*Work to complete*.
Could the data below be copied exactly, minus the pictures?

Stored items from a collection
----------
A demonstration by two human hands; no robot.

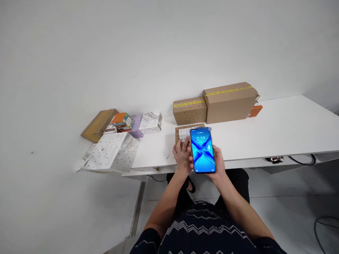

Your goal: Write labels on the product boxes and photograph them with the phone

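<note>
A smartphone with a lit blue screen reading 2:19 is held up in my right hand, whose fingers wrap round its edges. Behind and below the phone, a flat cardboard box with a white label lies on the table near its front edge. My left hand rests on that box, fingers stretched out over it and the label's lower edge. The phone covers the right part of the box.
Against the wall stand a small cardboard box and a larger one, with an orange box behind. Several packages, including a white dotted parcel and a purple box, crowd the left end of the white table.
</note>
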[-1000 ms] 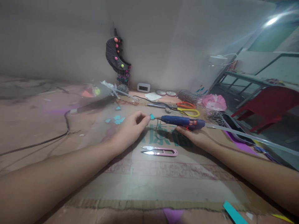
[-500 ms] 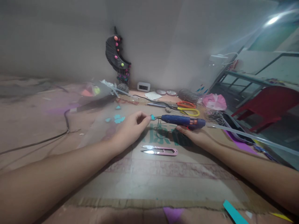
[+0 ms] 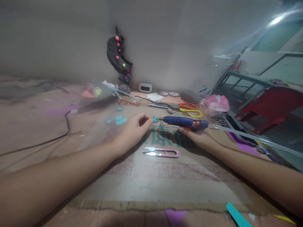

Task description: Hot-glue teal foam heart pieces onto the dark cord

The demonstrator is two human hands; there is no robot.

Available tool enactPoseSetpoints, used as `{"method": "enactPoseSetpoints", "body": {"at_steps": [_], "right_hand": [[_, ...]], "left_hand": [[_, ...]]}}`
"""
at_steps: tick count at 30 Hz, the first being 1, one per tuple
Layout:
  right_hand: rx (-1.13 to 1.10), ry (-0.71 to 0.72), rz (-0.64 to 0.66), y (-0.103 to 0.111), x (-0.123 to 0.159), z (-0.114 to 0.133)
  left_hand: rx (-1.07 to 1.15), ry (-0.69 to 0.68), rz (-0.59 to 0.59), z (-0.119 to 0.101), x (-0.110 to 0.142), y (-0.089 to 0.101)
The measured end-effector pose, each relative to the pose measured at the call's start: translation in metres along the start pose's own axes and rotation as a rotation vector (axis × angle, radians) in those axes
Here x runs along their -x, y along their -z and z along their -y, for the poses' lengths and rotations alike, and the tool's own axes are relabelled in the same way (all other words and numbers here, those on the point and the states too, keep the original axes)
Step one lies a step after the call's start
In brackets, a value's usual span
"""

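My left hand pinches a small teal piece between thumb and fingertips. The nozzle of a blue glue gun points straight at that piece, almost touching it. My right hand grips the glue gun from below, and a long clear glue stick sticks out of its back toward the right. Pink thread snips lie on the cardboard mat just below both hands.
Several loose teal pieces lie left of my left hand. Orange and yellow scissors, a small clock, a dark crescent decoration and a pink bag sit by the wall. A red chair stands at right; a black cable crosses the left.
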State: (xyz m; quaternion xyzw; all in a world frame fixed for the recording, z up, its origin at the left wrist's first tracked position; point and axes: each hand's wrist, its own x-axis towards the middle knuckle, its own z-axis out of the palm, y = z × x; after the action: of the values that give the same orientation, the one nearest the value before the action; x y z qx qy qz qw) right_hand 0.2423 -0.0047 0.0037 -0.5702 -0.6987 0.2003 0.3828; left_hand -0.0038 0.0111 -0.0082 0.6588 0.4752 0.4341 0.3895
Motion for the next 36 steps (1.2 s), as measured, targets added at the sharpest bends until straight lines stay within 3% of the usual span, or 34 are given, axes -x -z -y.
{"method": "enactPoseSetpoints", "body": {"at_steps": [11,29,36], "right_hand": [[0.037,-0.057,0.010,0.000,0.000,-0.004],[0.044,0.010,0.050,0.003,0.000,-0.002],[-0.207,0.140,0.019,0.028,-0.013,0.011]], "left_hand": [[-0.091,-0.068,0.059,0.001,0.001,0.001],[-0.106,-0.077,0.086,0.002,0.000,-0.001],[-0.098,-0.035,0.086,-0.003,0.001,-0.002]]}}
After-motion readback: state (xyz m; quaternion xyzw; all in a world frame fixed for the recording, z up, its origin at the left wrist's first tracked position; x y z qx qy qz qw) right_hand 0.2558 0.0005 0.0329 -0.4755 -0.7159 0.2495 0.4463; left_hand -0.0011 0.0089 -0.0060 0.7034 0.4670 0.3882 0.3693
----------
*Solution to this exercise*.
A demonstration by two human hands; no robot.


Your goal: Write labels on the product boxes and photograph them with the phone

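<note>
A smartphone with a lit blue screen reading 2:19 is held up in my right hand, whose fingers wrap round its edges. Behind and below the phone, a flat cardboard box with a white label lies on the table near its front edge. My left hand rests on that box, fingers stretched out over it and the label's lower edge. The phone covers the right part of the box.
Against the wall stand a small cardboard box and a larger one, with an orange box behind. Several packages, including a white dotted parcel and a purple box, crowd the left end of the white table.
</note>
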[-1000 ms] 
[-500 ms] 
[+0 ms] 

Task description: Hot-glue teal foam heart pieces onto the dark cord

The demonstrator is two human hands; there is no robot.

Available tool enactPoseSetpoints, used as `{"method": "enactPoseSetpoints", "body": {"at_steps": [_], "right_hand": [[_, ...]], "left_hand": [[_, ...]]}}`
"""
at_steps: tick count at 30 Hz, the first being 1, one per tuple
Layout:
  right_hand: rx (-1.13 to 1.10), ry (-0.71 to 0.72), rz (-0.64 to 0.66), y (-0.103 to 0.111), x (-0.123 to 0.159), z (-0.114 to 0.133)
  left_hand: rx (-1.07 to 1.15), ry (-0.69 to 0.68), rz (-0.59 to 0.59), z (-0.119 to 0.101), x (-0.110 to 0.142), y (-0.089 to 0.101)
The measured end-effector pose, each relative to the pose measured at the call's start: translation in metres along the start pose's own axes and rotation as a rotation vector (axis × angle, radians) in those axes
Here x runs along their -x, y along their -z and z along their -y, for the poses' lengths and rotations alike, and the tool's own axes are relabelled in the same way (all other words and numbers here, those on the point and the states too, keep the original axes)
Step one lies a step after the call's start
In brackets, a value's usual span
"""

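My left hand pinches a small teal piece between thumb and fingertips. The nozzle of a blue glue gun points straight at that piece, almost touching it. My right hand grips the glue gun from below, and a long clear glue stick sticks out of its back toward the right. Pink thread snips lie on the cardboard mat just below both hands.
Several loose teal pieces lie left of my left hand. Orange and yellow scissors, a small clock, a dark crescent decoration and a pink bag sit by the wall. A red chair stands at right; a black cable crosses the left.
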State: (xyz m; quaternion xyzw; all in a world frame fixed for the recording, z up, its origin at the left wrist's first tracked position; point and axes: each hand's wrist, its own x-axis towards the middle knuckle, its own z-axis out of the palm, y = z × x; after the action: of the values that give the same orientation, the one nearest the value before the action; x y z qx qy qz qw) right_hand 0.2423 -0.0047 0.0037 -0.5702 -0.6987 0.2003 0.3828; left_hand -0.0038 0.0111 -0.0082 0.6588 0.4752 0.4341 0.3895
Motion for the next 36 steps (1.2 s), as measured, targets added at the sharpest bends until straight lines stay within 3% of the usual span, or 34 are given, axes -x -z -y.
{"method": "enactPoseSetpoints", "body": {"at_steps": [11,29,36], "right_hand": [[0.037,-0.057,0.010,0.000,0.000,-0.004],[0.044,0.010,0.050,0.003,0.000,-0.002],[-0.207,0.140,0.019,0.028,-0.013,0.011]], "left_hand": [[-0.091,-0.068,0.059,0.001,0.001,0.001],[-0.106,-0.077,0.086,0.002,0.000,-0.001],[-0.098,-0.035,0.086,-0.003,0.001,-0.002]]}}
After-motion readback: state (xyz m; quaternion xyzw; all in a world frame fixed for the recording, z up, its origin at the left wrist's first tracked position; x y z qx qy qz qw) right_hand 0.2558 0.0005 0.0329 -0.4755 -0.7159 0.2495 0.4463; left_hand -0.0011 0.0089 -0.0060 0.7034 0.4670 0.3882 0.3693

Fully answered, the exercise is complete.